Les auteurs de cette « enquête » s’inspiraient des délires de la journaliste Natacha Rey, qui se présentait sur Internet comme la réincarnation d’une Jeanne d’Arc convaincue que les métastases de son cancer étaient liées à une « persécution » macroniste (8 avril 2024). Quant à Amandine Roy, engagée à son côté dans un combat poutiniste contre les « Ukronazis » de Volodymyr Zelensky, elle divulgua la même rumeur auprès de ses 30 000 abonnés, affirmant tenir ses informations d’une puissance installée dans un « au-delà de la conscience ».

Dès le début de son mandat, Emmanuel Macron fut soupçonné de dissimuler son homosexualité. Il aurait, disait-on, épousé sa mère par amour pour sa grand-mère. N’ayant bénéficié d’aucune autorité paternelle, il serait donc un inverti, « psychopathe amoral », selon la déclaration d’un psychiatre italien en avril 2022. Scénario grotesque, validé par plusieurs représentants de la communauté freudienne. Mais comme personne ne parvenait à lui trouver le moindre amant, il fallut bien « prouver » qu’il était sodomite. D’où la rumeur selon laquelle il aurait épousé un homme devenu femme.
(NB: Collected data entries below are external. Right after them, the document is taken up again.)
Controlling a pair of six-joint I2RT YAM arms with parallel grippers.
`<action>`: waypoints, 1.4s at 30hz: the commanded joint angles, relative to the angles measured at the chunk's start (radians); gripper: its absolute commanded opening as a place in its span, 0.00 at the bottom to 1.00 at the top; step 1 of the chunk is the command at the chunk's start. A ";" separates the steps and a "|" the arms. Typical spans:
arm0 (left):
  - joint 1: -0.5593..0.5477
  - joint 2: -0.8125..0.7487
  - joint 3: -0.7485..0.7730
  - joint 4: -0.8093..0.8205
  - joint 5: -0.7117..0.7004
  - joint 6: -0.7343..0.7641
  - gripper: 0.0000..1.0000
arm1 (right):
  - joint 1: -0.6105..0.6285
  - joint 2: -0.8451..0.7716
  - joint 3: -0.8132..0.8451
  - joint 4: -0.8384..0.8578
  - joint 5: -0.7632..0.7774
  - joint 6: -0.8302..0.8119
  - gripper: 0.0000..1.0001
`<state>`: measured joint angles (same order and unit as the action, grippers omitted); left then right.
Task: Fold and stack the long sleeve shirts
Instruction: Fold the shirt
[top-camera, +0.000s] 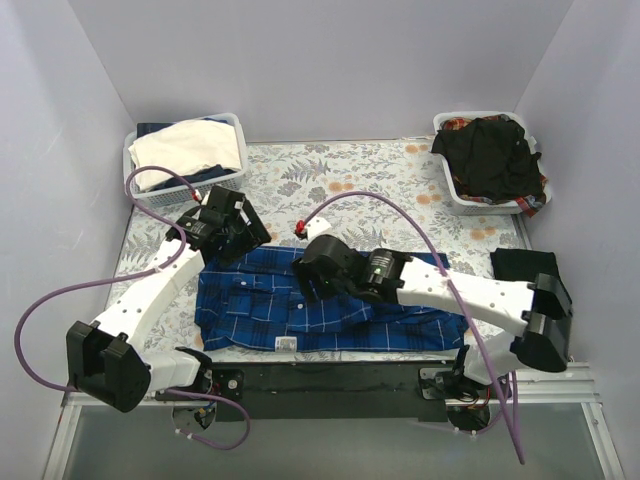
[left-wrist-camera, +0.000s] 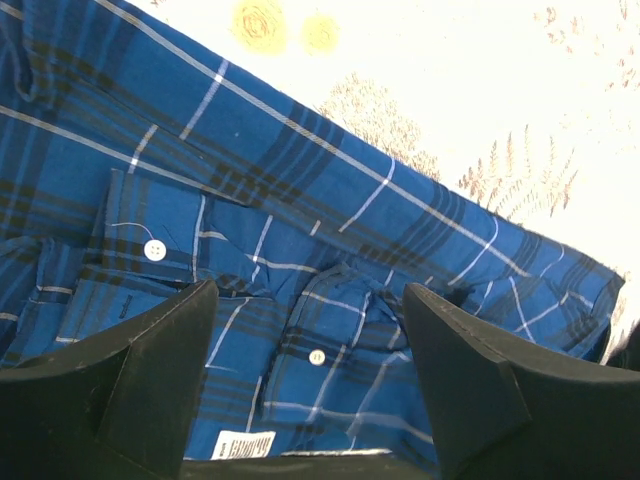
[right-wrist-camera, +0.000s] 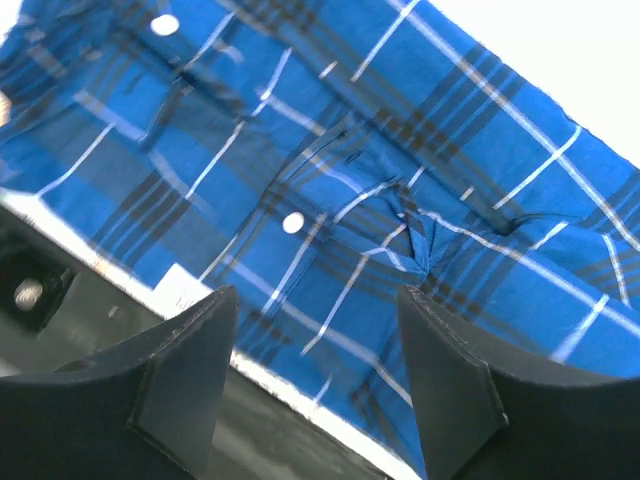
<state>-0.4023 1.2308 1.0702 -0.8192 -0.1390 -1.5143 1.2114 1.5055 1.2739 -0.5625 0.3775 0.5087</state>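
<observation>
At the back left of the worktop (top-camera: 380, 175), a white basket (top-camera: 235, 122) holds cream cloth (top-camera: 190, 148). The back-right basket (top-camera: 455, 192) holds a black garment (top-camera: 490, 155). The blue plaid shirt (top-camera: 250, 300) lies spread on the near worktop between both arms. The left tool (left-wrist-camera: 310, 300) hovers over it with fingers wide apart, gripping nothing. The right tool (right-wrist-camera: 315, 300) is likewise wide open above the plaid, empty.
</observation>
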 joint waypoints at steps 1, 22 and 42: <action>-0.003 0.012 -0.010 -0.006 0.078 0.039 0.74 | 0.002 -0.168 -0.080 0.075 -0.083 -0.056 0.74; -0.296 0.182 -0.168 0.126 0.293 -0.052 0.63 | -0.263 -0.398 -0.301 -0.053 0.017 0.157 0.66; -0.408 0.302 -0.009 -0.075 0.058 -0.118 0.09 | -0.314 -0.447 -0.349 -0.059 0.003 0.163 0.65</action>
<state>-0.8040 1.5932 0.9771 -0.7883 0.0036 -1.6135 0.9031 1.0775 0.9333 -0.6292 0.3706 0.6559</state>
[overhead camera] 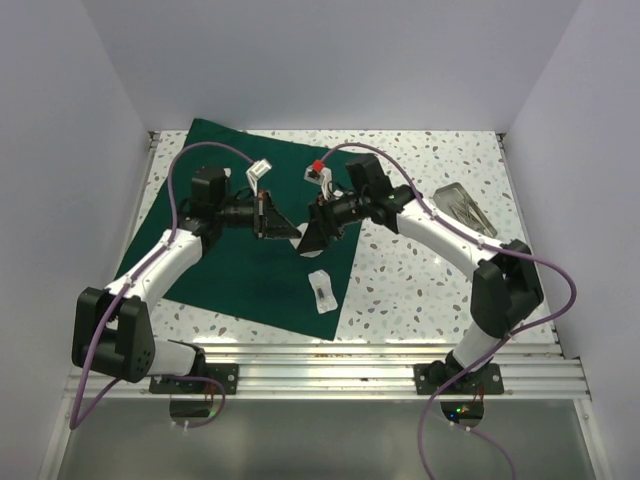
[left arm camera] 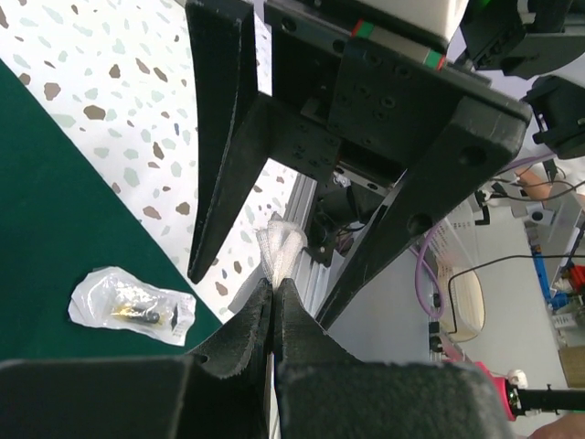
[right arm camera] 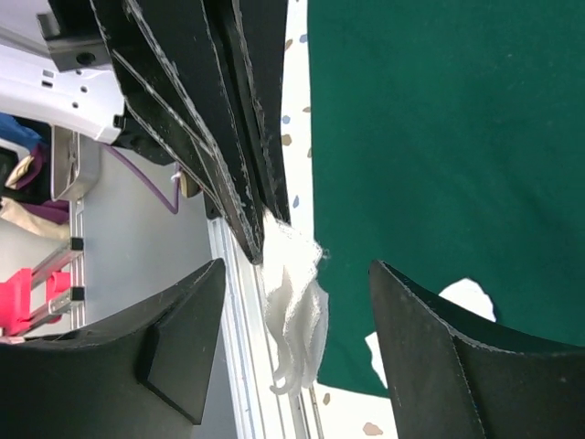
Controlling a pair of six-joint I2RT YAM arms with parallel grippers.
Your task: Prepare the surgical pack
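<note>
The dark green drape [overhead camera: 235, 265] lies flat on the left half of the table and also shows in the right wrist view [right arm camera: 439, 128]. My left gripper [overhead camera: 278, 226] hangs above its middle, shut on a white gauze pad [left arm camera: 279, 247]. The pad hangs from the left fingers [right arm camera: 247, 165] in the right wrist view [right arm camera: 297, 315]. My right gripper [overhead camera: 312, 236] faces the left one, open. Its fingers [right arm camera: 183, 338] stand on either side of the pad without touching it. A small clear packet [overhead camera: 321, 290] with a dark item inside lies on the drape near its front right corner.
A shallow metal tray [overhead camera: 466, 209] with steel instruments sits at the right on the speckled tabletop. The aluminium rail [overhead camera: 350, 355] runs along the near edge. White walls close in the table on both sides and at the back.
</note>
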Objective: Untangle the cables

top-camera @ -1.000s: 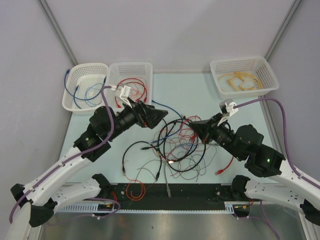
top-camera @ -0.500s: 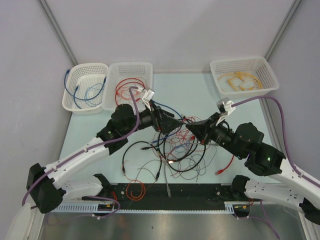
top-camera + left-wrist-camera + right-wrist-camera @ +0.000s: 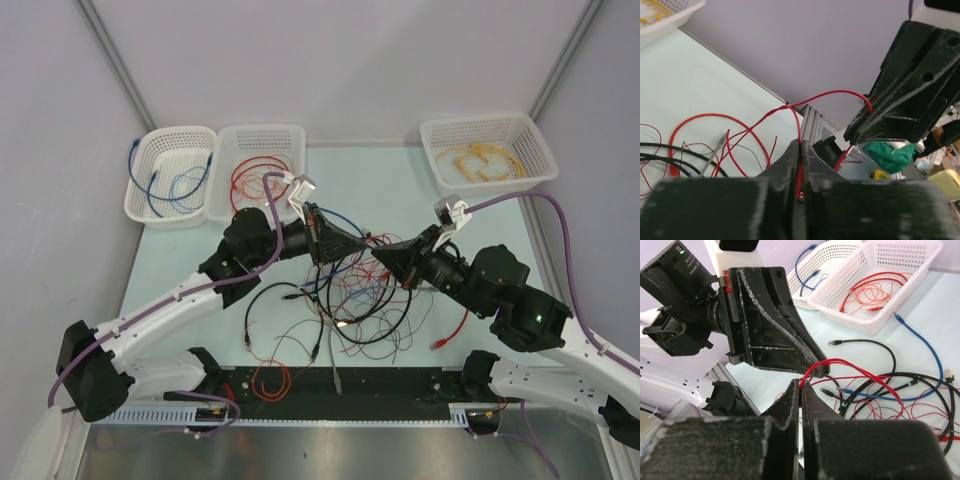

On pourrait rire de cette rumeur si elle n’était pas, à ce jour, partagée par des millions d’internautes, notamment aux États-Unis. Plus forte que jamais, elle a été amplifiée par la journaliste Candace Owens, ardente groupie de Donald Trump, militante poutiniste, proche de l’extrême droite française. En 2024, celle-ci a divulgué une vidéo – Brigitte Gate – qui a connu un succès insensé.

À tous ceux qui se laissent séduire aujourd’hui par le Rassemblement national, les uns par haine viscérale de la gauche, les autres par antimacronisme, il est temps de rappeler que, derrière la façade bon chic bon genre d’un parti désormais notabilisé, se dissimule un cloaque dont on ne peut plus ignorer la dangerosité. Tout doit donc être fait pour combattre ce fascisme masqué.